### SUPPLIED MATERIAL
= = = =
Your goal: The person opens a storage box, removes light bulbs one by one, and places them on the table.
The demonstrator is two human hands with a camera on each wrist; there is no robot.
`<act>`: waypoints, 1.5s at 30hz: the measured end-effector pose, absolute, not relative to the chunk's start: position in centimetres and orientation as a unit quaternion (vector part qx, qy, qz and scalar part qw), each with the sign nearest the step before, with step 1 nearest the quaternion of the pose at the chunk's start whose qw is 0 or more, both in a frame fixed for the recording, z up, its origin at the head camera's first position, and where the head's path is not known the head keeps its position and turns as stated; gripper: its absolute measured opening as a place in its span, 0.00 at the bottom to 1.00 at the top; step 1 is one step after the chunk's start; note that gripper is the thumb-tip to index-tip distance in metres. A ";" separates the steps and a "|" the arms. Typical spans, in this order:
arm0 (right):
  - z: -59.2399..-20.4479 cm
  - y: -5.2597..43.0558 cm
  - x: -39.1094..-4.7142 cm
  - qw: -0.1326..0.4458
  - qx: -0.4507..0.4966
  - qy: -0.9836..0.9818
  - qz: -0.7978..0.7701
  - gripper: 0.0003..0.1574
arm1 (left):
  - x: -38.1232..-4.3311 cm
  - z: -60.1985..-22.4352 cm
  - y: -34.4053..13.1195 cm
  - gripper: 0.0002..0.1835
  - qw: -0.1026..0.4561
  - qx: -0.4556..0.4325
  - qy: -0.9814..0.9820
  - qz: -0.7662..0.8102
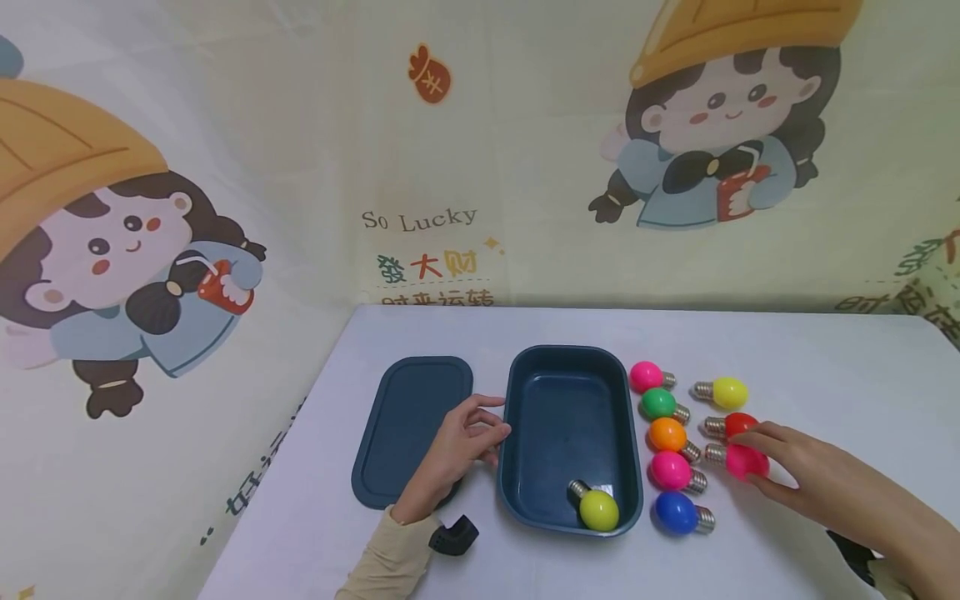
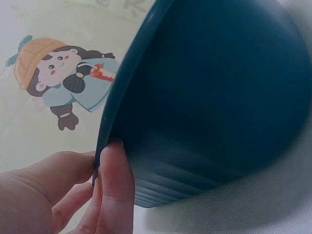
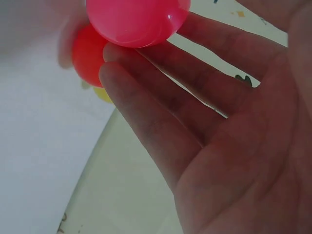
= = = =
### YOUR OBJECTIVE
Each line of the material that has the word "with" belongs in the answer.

### YOUR RESPONSE
The demonstrator is two human hands with a camera on each wrist; there is no robot.
`<act>`: waypoints, 1.5s at 30hz: the measured end-effector pose, absolute, not relative to the chunk's start: position in centimetres and orientation as a unit quaternion (vector part qx, qy, qz and scalar part qw), each with the sign nearest the step before, with step 1 nearest the quaternion of the pose at the chunk's start whose qw is 0 or more, both in a frame fixed for the recording, z up, its origin at the head camera's first position, and where the head's path is not known the head keeps its position and turns as stated; gripper: its absolute measured opening as a place in its span, 0.00 at the bottom to 1.00 at the top; step 1 is one step after the chunk's start; note that gripper is the thumb-tip to index-tip distance in metres. A ";" separates the steps and a "|" the arms. Typical spans, in this order:

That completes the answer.